The second factor, said Jacobs, is looking at the regional and provincial reconciliation strategy when it comes to developing a curriculum that meets the needs of the committment to Indigenous reconciliation.
“I think that extends to making the classroom a safe space not only for our Indigenous youth, but also for our LGBTQ youth and our youth that may be from ethnic minorities or might be from regional minorities with language differences,” he said. “I think the classroom needs to be open and welcoming for all. I think everyone has something to contribute to the classroom and we need to find a curriculum as well as working atmosphere that gives those kids a chance to feel part of a larger picture. Public education, I believe, needs to be the delivering of an equal opportunity to learn to all kids.”
Jacobs, who was born and raised in Ottawa and has lived in Lethbridge for roughly eight years, said some of the questions he’s been asked from families through his campaign is how he feels about private schools and public funding.
“At the end of the day I want a system where all kids have the chance, no matter their background, to learn, excel and grow without a two-tiered system that provides elite education for one level of financial class and a different level of education for another. I think that stems into the reconciliation piece pretty heavily. It’s a curriculum development that makes kids feel welcome.”
Jacobs said an important piece as a trustee is opening up the doors to communications with families as well as transparency on exactly what a trustee does.

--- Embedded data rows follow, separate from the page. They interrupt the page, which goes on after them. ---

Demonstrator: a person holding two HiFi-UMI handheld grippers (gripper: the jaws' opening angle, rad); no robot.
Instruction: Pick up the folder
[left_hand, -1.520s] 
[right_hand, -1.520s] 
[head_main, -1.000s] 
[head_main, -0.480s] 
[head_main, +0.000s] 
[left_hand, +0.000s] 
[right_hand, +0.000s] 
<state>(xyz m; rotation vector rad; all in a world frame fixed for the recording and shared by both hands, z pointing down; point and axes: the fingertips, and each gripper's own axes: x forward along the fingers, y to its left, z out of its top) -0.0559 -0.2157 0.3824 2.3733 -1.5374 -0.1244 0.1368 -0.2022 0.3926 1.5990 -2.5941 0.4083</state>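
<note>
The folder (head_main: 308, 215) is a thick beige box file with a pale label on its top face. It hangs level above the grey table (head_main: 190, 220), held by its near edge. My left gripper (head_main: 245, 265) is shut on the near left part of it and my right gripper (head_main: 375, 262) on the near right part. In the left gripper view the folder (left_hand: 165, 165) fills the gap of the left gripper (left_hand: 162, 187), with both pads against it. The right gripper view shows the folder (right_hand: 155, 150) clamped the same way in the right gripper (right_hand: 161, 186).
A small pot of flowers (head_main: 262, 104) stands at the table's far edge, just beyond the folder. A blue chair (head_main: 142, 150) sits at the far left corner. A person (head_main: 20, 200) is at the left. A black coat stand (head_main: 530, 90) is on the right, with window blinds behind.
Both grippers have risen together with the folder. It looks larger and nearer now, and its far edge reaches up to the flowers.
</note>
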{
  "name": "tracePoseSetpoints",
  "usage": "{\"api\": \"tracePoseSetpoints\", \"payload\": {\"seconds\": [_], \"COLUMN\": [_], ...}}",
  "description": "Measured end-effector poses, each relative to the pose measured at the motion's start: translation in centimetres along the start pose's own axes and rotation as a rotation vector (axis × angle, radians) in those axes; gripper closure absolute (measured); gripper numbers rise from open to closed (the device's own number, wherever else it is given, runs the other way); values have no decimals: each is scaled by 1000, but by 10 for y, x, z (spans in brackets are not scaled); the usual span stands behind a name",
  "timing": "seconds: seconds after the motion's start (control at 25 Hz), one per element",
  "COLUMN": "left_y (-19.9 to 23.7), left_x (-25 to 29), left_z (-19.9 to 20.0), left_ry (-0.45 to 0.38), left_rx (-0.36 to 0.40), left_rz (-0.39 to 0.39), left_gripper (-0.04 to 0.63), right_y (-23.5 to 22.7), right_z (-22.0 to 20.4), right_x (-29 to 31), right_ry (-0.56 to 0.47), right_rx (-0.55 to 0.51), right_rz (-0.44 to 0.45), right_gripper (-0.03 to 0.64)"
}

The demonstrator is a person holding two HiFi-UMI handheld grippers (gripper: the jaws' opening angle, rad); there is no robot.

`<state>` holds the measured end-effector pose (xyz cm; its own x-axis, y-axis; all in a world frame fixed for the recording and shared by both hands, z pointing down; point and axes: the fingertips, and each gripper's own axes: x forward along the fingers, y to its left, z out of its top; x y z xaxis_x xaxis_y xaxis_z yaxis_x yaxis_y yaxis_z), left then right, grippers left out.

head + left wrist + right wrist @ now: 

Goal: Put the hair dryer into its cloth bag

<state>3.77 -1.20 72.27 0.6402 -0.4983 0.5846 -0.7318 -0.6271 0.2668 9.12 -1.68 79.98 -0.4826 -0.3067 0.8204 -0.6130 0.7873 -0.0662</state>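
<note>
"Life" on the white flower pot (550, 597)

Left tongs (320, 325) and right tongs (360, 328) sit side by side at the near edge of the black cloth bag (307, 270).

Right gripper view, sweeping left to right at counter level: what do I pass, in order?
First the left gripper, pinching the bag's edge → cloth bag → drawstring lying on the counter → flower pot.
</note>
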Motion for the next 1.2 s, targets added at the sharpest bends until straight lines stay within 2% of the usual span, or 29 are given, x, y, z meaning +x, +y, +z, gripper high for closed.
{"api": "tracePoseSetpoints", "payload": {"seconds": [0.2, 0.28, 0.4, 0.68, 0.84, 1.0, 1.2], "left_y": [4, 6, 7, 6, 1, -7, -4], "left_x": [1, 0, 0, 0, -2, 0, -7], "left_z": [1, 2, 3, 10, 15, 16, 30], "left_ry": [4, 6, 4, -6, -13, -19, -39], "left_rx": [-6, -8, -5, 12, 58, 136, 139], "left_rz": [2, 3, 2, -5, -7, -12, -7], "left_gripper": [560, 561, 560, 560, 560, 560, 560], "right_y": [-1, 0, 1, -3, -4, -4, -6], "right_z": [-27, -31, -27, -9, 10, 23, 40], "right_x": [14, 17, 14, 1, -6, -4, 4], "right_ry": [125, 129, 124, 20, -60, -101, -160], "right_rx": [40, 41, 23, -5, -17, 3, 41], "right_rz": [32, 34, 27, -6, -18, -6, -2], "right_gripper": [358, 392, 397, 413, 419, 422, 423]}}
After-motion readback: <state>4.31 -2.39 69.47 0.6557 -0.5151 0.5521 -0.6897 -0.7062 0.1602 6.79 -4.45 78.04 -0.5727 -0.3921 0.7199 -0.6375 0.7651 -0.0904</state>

“I’m comfortable with social media and technology and I want to utilize initiatives on my own, not necessarily driven by the board,” said Jacobs, who currently sits as the president of the Lethbridge Symphony Orchestra Association. “All trustees try to be as available to families as possible and at the same time we might have to do a little more education on exactly how much a trustee can do to affect change. I want to do those things.”